Overall, it was a kick in the pants for the most basic infrastructure teams that made them see how unnecessarily hard this is for their internal customers, prompting them to make small things just happen while keeping large things possible. In any large organization, it's healthy to get this kind of feedback regularly. The actual specific changes and technologies are pretty specific to Google in 2010...
[1] Many people managed this very very tediously with spreadsheets. I eventually wrote a tool to generate the requests based on comparing your intended production config with your current quota.

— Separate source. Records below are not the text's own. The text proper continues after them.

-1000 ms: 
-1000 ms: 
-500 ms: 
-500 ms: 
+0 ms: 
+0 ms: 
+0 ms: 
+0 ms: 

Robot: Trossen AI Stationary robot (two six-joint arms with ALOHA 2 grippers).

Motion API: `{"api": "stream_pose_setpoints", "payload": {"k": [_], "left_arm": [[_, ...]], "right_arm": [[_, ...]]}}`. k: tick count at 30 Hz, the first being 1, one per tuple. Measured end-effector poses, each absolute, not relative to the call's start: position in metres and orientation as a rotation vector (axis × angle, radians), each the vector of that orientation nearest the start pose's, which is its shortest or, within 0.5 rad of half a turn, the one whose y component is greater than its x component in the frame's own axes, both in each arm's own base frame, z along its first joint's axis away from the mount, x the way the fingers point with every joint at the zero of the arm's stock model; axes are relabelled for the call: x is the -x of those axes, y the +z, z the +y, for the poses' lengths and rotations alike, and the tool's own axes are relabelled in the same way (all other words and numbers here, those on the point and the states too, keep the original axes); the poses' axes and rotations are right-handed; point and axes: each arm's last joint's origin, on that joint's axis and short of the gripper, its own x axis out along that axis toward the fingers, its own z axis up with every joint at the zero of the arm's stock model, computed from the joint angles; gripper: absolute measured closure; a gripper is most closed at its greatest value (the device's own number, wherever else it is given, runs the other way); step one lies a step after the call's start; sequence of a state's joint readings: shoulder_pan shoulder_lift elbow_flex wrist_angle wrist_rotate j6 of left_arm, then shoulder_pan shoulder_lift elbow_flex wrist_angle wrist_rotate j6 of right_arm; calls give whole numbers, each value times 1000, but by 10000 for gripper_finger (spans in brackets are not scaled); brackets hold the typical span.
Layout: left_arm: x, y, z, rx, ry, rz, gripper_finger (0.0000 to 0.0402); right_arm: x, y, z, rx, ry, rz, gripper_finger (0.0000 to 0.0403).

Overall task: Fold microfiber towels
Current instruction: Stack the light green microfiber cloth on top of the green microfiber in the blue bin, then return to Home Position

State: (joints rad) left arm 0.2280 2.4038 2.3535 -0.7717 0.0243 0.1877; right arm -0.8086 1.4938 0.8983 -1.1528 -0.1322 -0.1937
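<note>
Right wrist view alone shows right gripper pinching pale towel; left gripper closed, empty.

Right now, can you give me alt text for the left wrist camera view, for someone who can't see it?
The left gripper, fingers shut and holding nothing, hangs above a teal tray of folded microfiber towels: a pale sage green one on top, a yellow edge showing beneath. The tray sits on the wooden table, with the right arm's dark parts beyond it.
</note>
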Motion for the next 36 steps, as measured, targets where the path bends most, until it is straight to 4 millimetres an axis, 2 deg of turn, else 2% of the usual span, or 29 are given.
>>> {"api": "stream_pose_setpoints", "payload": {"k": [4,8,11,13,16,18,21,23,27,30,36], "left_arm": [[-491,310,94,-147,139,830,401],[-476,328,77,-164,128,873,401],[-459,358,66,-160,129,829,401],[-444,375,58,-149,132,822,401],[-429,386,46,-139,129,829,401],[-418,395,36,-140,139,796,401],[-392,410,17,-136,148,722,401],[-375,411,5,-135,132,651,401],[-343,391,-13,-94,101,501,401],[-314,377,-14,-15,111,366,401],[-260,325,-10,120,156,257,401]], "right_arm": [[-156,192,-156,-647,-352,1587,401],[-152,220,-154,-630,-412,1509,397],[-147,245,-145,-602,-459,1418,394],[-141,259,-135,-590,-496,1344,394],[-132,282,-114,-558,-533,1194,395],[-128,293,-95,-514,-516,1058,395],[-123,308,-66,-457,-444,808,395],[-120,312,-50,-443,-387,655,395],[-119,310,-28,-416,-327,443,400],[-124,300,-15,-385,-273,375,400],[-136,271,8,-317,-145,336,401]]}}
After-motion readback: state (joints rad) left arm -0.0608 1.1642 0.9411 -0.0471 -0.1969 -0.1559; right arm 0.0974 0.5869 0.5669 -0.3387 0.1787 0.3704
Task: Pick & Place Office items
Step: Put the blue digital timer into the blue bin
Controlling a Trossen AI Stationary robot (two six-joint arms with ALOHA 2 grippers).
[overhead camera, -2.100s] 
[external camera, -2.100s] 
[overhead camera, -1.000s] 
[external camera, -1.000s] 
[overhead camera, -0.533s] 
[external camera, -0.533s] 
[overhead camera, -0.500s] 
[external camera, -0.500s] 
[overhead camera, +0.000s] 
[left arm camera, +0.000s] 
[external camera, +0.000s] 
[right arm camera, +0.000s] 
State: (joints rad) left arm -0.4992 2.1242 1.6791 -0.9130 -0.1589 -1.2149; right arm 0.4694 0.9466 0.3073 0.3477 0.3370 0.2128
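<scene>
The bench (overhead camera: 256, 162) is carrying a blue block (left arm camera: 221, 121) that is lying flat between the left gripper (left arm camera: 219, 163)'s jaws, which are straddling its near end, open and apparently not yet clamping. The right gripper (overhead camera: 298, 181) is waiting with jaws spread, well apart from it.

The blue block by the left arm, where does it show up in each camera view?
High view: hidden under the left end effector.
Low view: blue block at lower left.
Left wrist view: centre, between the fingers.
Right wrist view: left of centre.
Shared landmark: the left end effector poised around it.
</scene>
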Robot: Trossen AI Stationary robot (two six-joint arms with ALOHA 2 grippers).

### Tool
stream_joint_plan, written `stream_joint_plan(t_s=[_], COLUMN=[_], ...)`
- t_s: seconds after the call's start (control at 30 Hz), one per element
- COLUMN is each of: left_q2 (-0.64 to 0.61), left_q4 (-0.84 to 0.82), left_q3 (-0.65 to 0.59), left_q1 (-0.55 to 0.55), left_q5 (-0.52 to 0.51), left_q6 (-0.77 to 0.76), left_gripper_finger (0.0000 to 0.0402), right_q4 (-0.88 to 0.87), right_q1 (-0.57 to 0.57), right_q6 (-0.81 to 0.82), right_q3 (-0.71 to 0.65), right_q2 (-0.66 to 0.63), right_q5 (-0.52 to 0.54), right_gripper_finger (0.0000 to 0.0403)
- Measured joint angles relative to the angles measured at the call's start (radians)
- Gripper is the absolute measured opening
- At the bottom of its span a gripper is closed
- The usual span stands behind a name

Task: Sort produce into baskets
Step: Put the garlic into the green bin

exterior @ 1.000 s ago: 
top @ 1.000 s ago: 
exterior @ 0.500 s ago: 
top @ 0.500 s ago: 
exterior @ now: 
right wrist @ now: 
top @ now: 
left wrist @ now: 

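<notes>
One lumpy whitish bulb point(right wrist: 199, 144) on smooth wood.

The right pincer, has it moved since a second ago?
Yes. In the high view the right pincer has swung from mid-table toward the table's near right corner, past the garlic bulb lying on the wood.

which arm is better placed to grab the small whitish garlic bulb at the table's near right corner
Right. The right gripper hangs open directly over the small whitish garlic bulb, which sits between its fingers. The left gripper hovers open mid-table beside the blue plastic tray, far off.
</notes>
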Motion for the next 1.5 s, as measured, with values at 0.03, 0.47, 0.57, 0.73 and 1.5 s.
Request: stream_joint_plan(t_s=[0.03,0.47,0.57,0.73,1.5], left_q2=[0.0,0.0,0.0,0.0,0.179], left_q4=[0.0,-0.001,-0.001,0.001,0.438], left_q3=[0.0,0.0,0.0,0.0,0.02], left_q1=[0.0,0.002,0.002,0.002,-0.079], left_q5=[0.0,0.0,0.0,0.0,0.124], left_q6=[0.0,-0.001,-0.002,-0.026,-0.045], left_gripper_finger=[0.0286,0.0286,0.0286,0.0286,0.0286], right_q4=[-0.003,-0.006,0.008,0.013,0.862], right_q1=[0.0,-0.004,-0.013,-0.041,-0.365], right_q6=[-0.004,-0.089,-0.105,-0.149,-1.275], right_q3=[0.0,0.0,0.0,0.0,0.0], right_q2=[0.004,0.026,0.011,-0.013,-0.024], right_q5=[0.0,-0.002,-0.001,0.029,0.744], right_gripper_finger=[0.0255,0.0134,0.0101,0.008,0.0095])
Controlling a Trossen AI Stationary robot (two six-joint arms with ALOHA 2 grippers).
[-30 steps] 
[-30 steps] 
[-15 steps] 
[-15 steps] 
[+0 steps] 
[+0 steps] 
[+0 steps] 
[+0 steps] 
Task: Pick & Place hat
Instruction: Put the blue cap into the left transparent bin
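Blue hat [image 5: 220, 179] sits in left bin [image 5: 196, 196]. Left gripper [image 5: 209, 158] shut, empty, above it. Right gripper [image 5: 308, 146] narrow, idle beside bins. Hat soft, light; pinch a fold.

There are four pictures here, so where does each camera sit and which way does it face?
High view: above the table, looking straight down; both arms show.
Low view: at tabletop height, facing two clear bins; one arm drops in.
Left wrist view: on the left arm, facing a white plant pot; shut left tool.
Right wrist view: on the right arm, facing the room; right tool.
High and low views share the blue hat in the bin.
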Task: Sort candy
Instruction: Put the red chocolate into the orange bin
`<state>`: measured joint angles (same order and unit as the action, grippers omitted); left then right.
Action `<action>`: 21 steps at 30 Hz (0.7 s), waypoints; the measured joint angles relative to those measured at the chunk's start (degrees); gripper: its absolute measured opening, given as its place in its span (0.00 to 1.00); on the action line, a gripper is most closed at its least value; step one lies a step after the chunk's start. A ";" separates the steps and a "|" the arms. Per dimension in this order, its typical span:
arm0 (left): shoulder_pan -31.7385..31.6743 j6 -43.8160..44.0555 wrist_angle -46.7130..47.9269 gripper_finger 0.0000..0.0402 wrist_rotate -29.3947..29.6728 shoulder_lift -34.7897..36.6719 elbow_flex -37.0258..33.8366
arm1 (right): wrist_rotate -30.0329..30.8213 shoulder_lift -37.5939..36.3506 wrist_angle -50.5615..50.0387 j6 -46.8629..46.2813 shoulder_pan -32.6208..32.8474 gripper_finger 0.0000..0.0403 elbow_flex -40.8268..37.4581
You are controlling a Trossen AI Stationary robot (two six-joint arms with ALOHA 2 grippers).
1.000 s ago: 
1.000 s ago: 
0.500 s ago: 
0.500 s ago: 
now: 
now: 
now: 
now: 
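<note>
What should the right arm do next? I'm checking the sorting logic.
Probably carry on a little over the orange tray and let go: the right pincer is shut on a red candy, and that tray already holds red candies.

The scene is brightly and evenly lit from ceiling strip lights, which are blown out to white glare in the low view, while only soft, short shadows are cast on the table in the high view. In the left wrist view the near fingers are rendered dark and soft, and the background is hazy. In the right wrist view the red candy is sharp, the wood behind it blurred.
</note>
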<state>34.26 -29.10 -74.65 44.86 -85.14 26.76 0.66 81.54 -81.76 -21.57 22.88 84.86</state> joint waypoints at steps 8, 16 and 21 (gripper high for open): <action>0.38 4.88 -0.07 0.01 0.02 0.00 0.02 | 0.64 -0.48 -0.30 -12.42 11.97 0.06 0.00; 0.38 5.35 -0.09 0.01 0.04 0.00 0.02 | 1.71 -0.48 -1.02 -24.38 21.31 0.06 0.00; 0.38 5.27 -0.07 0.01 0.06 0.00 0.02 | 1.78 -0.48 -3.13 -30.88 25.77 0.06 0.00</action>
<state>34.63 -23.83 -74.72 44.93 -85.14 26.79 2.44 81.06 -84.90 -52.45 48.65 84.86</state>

Every single buzzword uttered in the video has a cloud equivalent except for PCR. These days people just give up on regional (even zonal) outages and just take downtime and blame their cloud provider in the rca so doesn’t matter. The big thing that i think is missing in this thread is just how enormous google infra was even at 2010 so these problems were and still are sort of unique
I think I may have used your tool at some point. There were times in geo where we'd run out of bigtable quota and I needed to hit the "emergency loan" button to keep maps from going down globally.
That's why you had these problems: you should have just let maps go down globally and then pointed the finger at the appropriate target to blame for it.
I'm only half joking about that too. The other half is that sometimes it is better to let the system collapse under its own weight when that's what is required to convince the right people the system is broken.
Production priority quota horse trading in the days before it was easy was a real skill. But non-production quota was free and virtually infinite, even in those days.
Or converting between priority levels or users that were under your product. If you ran a large enough service, there was also begging your users for spare quota or warning them that their recent donation couldn't be fully deployed because a necessary change in some secondary borgcfg template had eaten into the service's resources, so it would help everybody if they knew anyone with a few cores laying around...
By the way, do you happen to be the jwb that filed a... creative BT quota request?
Hah, I was the one that played along and made you keep going ("May you be gifted with a long, healthy life and an exquisite taste in ties"?). And I think SAD was one of the teams that occasionally helped us find resources in this or that cluster, along with Analytics and, later, Social.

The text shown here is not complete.